25 Maggio termine ultimo per adeguarsi al nuovo GDPR

GDPR, nuova normativa europea sul trattamento e la gestione dei dati personali e sensibili, il 25 Maggio è il termine ultimo per adeguarsi ed evitare pesanti sanzioni amministrative.

 

>>> SCARICA IL GDPR <<<

 

Questa nuova rivoluzione, è un ulteriore tentativo di salvaguardare la privacy ed i dati personali, ormai diventati oggetto di scambi commerciali spesso illeciti. In questa piccola guida cercheremo di capire cosa succederà il 25 Maggio e i passi da fare per non farsi cogliere impreparati oltre a capire quelli che sono i vantaggi del nuovo regolamento europeo.

GDPR significa: General Data Protection RegulationRegolamento UE n° 679/2016, di fatto il nuovo regolamento dell’Unione Europea in tema di protezione delle persone fisiche con riferimento al trattamento dei dati personali, in particolar modo il tentativo di regolamentare la condivisione degli stessi.

Bisogna sapere che il regolamento GDPR è in vigore dal 24 maggio 2016, ma sarà obbligatorio adempiere a partire dal 25 maggio 2018.  Lo scopo principale è garantire la massima sicurezza dei dati personali durante il trattamento degli stessi al fine di evitare di compromettere la privacy degli utenti.

Il GDPR è di fatto un’azione preventiva di protezione dei dati personali dell’Europa con i suoi 28 stati membri, purtroppo va notato che in Italia la stragrande maggioranza delle aziende è impreparata e confusa sulle procedure da adottare per mettersi in regola ed al sicuro da pensanti sanzioni.

GDPR: SANZIONI PREVISTE

GDPR l’articolo 83, prevede sanzioni amministrative per i Titolari e Responsabili fino a 20 milioni di euro o fino al 4 % del fatturato mondiale totale annuo. Va altresì detto che gli stati membri avranno la possibilità di stabilire un loro piano sanzionatorio amministrativo e penale come previsto dall’articolo 84:

Articolo 84 Sanzioni

 1.Gli Stati membri stabiliscono le norme relative alle altre sanzioni per le violazioni del presente regolamento in particolare per le violazioni non soggette a sanzioni amministrative pecuniarie a norma dell’articolo 83, e adottano tutti i provvedimenti necessari per assicurarne l’applicazione. Tali sanzioni devono essere effettive, proporzionate e dissuasive.
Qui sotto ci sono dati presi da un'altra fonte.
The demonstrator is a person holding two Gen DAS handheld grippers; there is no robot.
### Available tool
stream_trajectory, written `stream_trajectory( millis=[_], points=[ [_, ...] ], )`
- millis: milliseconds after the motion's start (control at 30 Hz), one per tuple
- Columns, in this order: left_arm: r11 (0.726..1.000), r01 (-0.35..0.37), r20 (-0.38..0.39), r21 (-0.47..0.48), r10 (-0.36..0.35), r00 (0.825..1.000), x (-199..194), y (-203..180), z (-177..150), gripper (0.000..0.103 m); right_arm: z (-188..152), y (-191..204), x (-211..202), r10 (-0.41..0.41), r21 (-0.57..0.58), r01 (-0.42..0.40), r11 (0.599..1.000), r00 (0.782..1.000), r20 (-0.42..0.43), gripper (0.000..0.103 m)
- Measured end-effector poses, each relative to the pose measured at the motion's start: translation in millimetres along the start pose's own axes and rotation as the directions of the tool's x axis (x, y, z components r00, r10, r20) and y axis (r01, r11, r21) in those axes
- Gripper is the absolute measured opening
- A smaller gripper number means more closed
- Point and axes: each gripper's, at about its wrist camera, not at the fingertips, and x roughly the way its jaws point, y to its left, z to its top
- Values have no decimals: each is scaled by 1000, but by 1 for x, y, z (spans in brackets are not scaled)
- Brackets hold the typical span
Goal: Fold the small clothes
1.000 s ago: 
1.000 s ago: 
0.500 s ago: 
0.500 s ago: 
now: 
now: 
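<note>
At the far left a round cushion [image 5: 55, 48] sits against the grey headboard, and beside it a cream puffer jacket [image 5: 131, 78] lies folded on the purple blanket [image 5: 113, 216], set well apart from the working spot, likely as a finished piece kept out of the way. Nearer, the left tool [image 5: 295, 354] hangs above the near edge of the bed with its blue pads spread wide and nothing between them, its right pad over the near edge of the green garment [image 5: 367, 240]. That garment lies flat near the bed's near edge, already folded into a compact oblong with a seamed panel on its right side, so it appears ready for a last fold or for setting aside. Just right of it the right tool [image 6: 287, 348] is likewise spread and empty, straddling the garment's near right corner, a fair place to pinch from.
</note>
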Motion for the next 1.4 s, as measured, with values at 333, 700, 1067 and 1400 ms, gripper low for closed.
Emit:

2.Ogni Stato membro notifica alla Commissione le disposizioni di legge adottate ai sensi del paragrafo 1 al più tardi entro 25 maggio 2018, e comunica senza ritardo ogni successiva modifica.

NOVITA’ INTRODOTTE

Va detto che il GDPR è un documento estremamente complesso, che va a regolamentare moltissimi aspetti del trattamento dei dati personali, aspetti sia tecnici che legali che finora non erano mai stati presi in considerazione in maniera così forte, per tanto in aiuto alle aziende coinvolte ed agli stessi cittadini sono state introdotte le seguenti novità:

Sportello unico (One Stop Shop):
Per semplificare le operazioni alle aziende con più sedi in Europa, è stato introdotto il concetto di Autorità Sovraintendente, nel nostro caso il Garante della Privacy , ogni azienda farà riferimento all’autorità preposta presente nello stato in cui è registrata la sede principale.

Data breach:
Per la prima volta si regolamentano le violazioni sui dati personali, infatti, il titolare del trattamento, entro 72 dalla violazione dovrà comunicare all’autorità sovraintendente di competenza le violazioni riscontrate. Nel caso in cui queste possano in qualche modo essere una minaccia per i diritti e la libertà dei coinvolti, avrà altresì l’obbligo di informare i diretti interessati dando quante più informazioni possibili al fine di limitare al minimo il danno.
Il titolare dovrà predisporre anche un registro degli incidenti in cui saranno annotate tutte le violazioni in ordine cronologico.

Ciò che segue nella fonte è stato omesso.